De vlucht naar voren van Transavia door snel nog een aantal hubs te openen buiten Nederland heeft gefaald. De Transavia-directie is teruggefloten door de Air France-KLM top in Parijs. De prijsvechter dreigt daardoor vast te lopen.
Het is afgelopen met de avonturen van de Nederlandse prijsvechter. Dat valt op te maken uit de woorden van Transavia-directeur Mattijs ten Brink in een gesprek met de luchtvaartedacteur Yteke de Jong van De Telegraaf.
Er zit veel verstopt in het artikel van De Jong. Ten Brink probeert de aandacht af te leiden door te juichen dat de zeggenschapsdiscussie over Transavia in het voordeel van KLM is beslist. De prijsvechter blijft een 100 procent dochter van KLM en komt niet direct onder de holding in Parijs te vallen:
„We bieden de klant meer keus”, zegt Ten Brink. „KLM heeft bovendien passagiers op vluchten, die weer niet aansluiten op ons vluchtschema.” KLM wilde Transavia ook niet kwijt, omdat ze met de prijsvechter de markt kon bewerken en positioneren.
Stagnatie
Met de terugtrekkende beweging van Transavia voorspelt Ten Brink een zeer matige groei van de maatschappij:
De afgelopen jaren zetten veel prijsvechters vliegtuigen bij op de nationale luchthaven, maar de Transavia-directeur wijst erop dat de gunstige slots bijna allemaal op zijn. „We zullen daarom bescheiden groeien in een markt die op den duur verzadigt”, zegt Ten Brink.

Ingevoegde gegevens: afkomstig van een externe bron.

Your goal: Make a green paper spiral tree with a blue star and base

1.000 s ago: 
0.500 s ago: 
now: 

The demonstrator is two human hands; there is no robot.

De ogen zijn daarom ook op de ontwikkeling van een luchthaven bij Lelystad gericht.
Dit alles leidt tot stagnatie en die gaat onvermijdelijk banen kosten, kondigt Ten Brink aan:
De verwachting is dat het komend jaar 5 tot 10% van het personeel zal verdwijnen. „Digitalisering zorgt voor minder werk op afdeling als commercie. De nauwere samenwerking met KLM kost geen banen.”